Lookbook / Moodboard
Your lookbook and/or moodboard is going to determine the general vibe and look of your photos. Sometimes the photographer will send over a moodboard if they have a particular idea for the photoshoot, but sometimes it will be up to both the photographer and the model to create. As a model, I like creating a Pinterest board of outfits, poses, color palettes, and other photos to inspire the photoshoot.
Preparing For The Photoshoot
** Scroll down to download the free resource, “Photoshoot Prep Checklist For Models” **
- Research The Photographer: Check out your photographer’s website or portfolio. Get a sense of their style, what types of shots they like taking, what the mood of their photos is, etc.

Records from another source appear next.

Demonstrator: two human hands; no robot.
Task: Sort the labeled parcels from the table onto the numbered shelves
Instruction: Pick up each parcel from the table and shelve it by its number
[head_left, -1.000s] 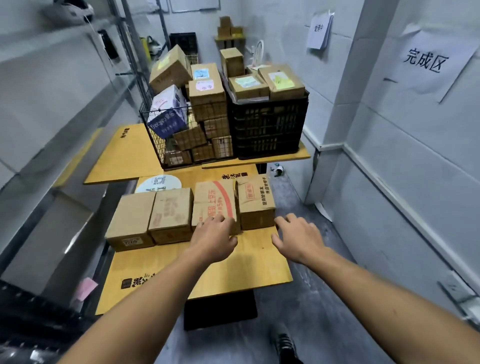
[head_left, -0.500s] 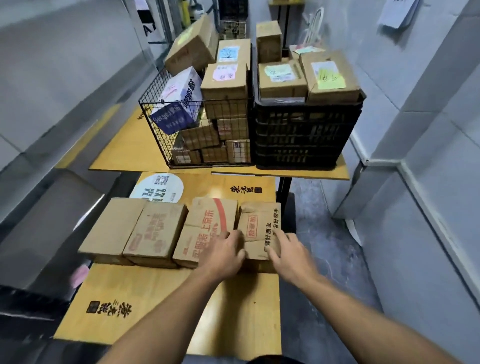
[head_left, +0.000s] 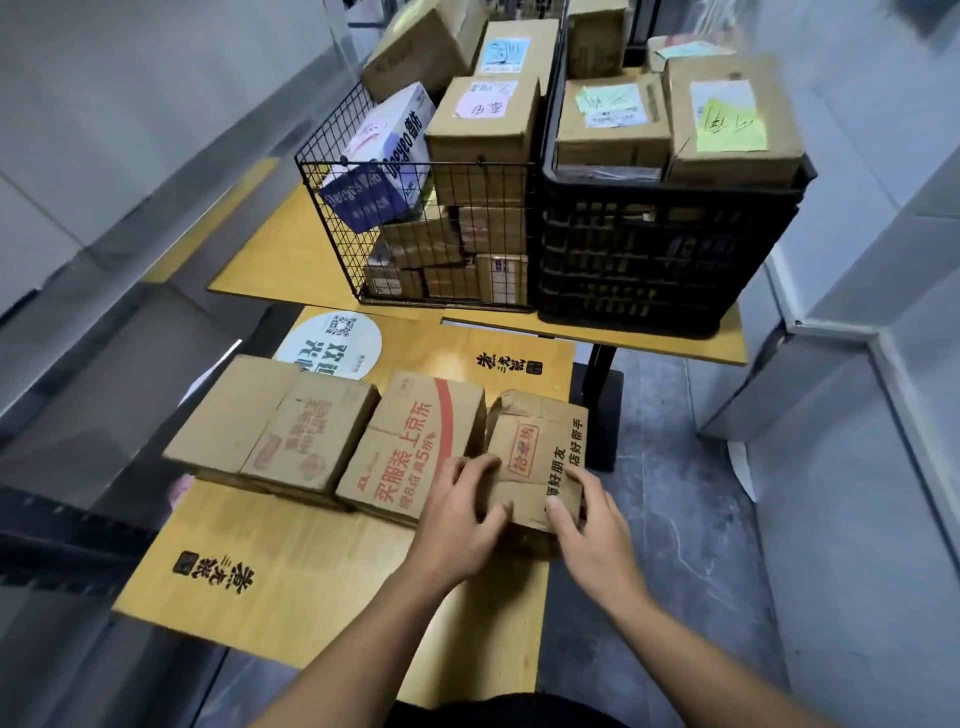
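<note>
Four cardboard boxes stand side by side across the near surface (head_left: 291, 561), the rightmost box (head_left: 540, 457) at its right edge with only open floor (head_left: 691, 519) beyond. The strip in front of the row is bare. Behind, a wire basket (head_left: 415, 228) and a black crate (head_left: 660, 249), both heaped with parcels, wall off the far surface (head_left: 270, 260).
</note>
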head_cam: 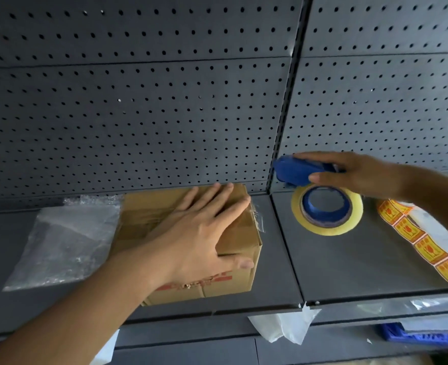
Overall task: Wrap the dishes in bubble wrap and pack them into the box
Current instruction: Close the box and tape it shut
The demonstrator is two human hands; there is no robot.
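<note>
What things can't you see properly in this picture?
Inside the box: head view, flaps shut and taped, left hand pressing on top; no dishes show.
The red print on the box front: partly covered by the left forearm.
The tape dispenser: partly hidden by the right hand gripping it.
The sticker strip: cut off by the right edge.

Dark grey perforated metal back panel [144, 106] fills the upper view, in two sections split by a black slotted upright [287, 109]; below, flat dark grey metal shelf [354, 264], seam under the upright; dim light, faint sheen on shelf; blue plastic crate [417, 335] beneath, lower right.
</note>
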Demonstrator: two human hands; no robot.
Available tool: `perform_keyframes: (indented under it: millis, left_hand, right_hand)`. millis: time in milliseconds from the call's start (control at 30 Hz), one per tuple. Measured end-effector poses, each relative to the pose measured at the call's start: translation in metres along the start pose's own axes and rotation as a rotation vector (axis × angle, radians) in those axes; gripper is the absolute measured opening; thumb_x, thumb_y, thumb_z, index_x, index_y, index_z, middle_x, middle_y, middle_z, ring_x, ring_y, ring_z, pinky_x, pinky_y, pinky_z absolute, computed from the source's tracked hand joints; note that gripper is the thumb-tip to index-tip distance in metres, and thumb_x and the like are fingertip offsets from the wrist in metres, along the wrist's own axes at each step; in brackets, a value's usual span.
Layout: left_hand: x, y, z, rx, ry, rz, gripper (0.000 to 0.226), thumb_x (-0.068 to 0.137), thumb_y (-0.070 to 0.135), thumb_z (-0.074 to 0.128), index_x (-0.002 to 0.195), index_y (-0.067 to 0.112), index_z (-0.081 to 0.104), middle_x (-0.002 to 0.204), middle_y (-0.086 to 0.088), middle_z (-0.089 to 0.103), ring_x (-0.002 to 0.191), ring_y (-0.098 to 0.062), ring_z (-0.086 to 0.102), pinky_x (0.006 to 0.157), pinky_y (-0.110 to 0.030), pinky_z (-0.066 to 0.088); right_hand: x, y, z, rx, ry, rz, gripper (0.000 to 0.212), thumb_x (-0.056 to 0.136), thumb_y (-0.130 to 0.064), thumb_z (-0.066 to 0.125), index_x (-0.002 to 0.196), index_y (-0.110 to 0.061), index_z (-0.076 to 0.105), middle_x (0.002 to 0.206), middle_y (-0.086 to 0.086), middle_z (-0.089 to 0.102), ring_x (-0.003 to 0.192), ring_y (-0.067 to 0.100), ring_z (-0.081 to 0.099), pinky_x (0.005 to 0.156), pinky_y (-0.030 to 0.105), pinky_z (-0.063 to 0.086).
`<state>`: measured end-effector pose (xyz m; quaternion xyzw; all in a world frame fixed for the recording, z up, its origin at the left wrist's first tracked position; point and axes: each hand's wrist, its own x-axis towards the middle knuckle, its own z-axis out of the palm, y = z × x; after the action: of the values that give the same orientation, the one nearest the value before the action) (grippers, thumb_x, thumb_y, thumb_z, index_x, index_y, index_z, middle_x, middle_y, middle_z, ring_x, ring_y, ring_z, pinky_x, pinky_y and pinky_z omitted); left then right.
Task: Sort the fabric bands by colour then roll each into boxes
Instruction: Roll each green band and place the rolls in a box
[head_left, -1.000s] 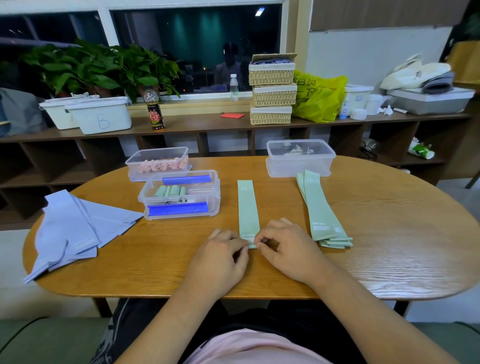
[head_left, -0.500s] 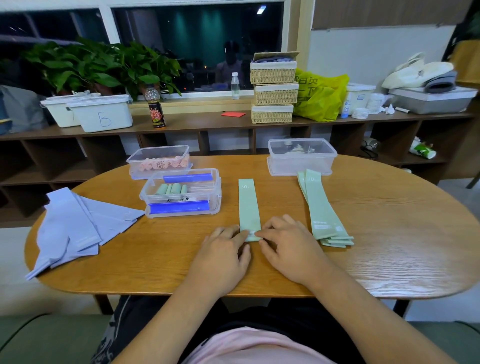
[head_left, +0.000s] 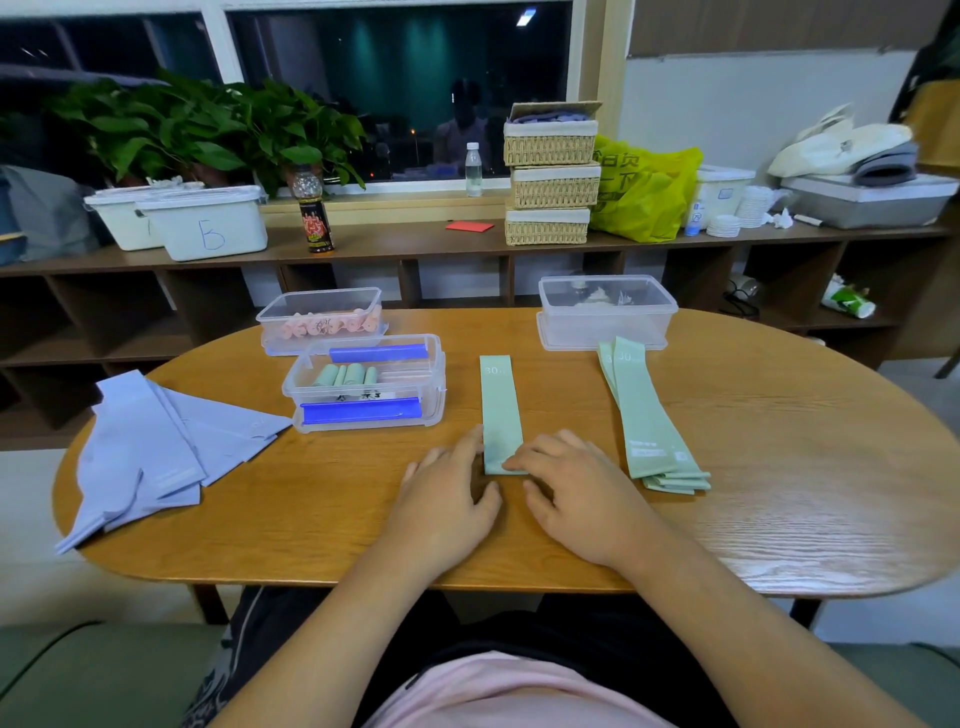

- Research The Location: Once you’ve decided on a location, learn everything you can about it! For example, I recently did a photoshoot at Prospect Park in Brooklyn. Google Maps was able to give me a good idea of the different spots within the park that might be good, how far we would have to walk in between spots, etc. I made a list of spots (including waterfalls, bridges, fields, buildings, and other structures) to bring with me in case we wanted to reference it during the shoot.
- Check The Weather & Plan Accordingly: SO important, especially if you’re doing an outdoor photoshoot. Rain, snow, wind, etc. can totally change the outcome of a photoshoot. Sun and clouds will also effect the lighting and mood of your photos. Even if you’re doing an indoor shoot, you’ll want to check the weather–I can’t tell you how many times I’ve had rain ruin my hair or humidity ruin my makeup on my way to the shoot.
- Research Poses: Especially for beginner models, it’s SUPER helpful to research poses beforehand (I do this every time)! I like creating a Pinterest board with ideas to reference before (or even during) the photoshoot. You can even try practicing some of these in the mirror the day before!
- Plan and Pack Outfits: Give yourself a couple of days to research and think about outfits. Try on different looks and decide on a number (more than you anticipate using) of outfits to bring with you that you’ll feel comfortable in, and will match the mood of the photoshoot. I also recommend sending a photo of your outfits to your photographer beforehand if you’re worried about matching their ideas, or if you’re looking for suggestions. Always pack a few extra “basics” like a plain white shirt or basic jeans, just in case. If I’m shooting for a brand, I like to look at the brand’s Instagram to get an idea of what clothes previous models have worn (plus, if you match their social media aesthetic, you have a better chance of getting your photos shared on their account)!
- Plan and Pack Hair & Makeup: It’s also important to take some time to decide on how you’ll be doing your hair and makeup. If you are doing your own hair and makeup (often times for TFP photoshoots, you’ll need to do your own), do a test run or two to make sure you’re comfortable creating the look the day of.
- Personal Grooming: Along with hair and makeup, make sure that you’re groomed appropriately. If your hands or feet will be showing, be sure that your nails and groomed. If you’ll be in underwear or a bathing suit, you might want to get a wax. For up-close beauty shots, you’ll want to make sure your skin is clear, eyebrows groomed, etc.
- Good Night’s Sleep: This one is the most important!! Getting a good night’s sleep the night before your photoshoot will not only ensure that you’re fresh and ready for a day of modeling, but “beauty rest” is real, people! Avoid salt and alcohol, drink tons of water, and get a good night’s sleep.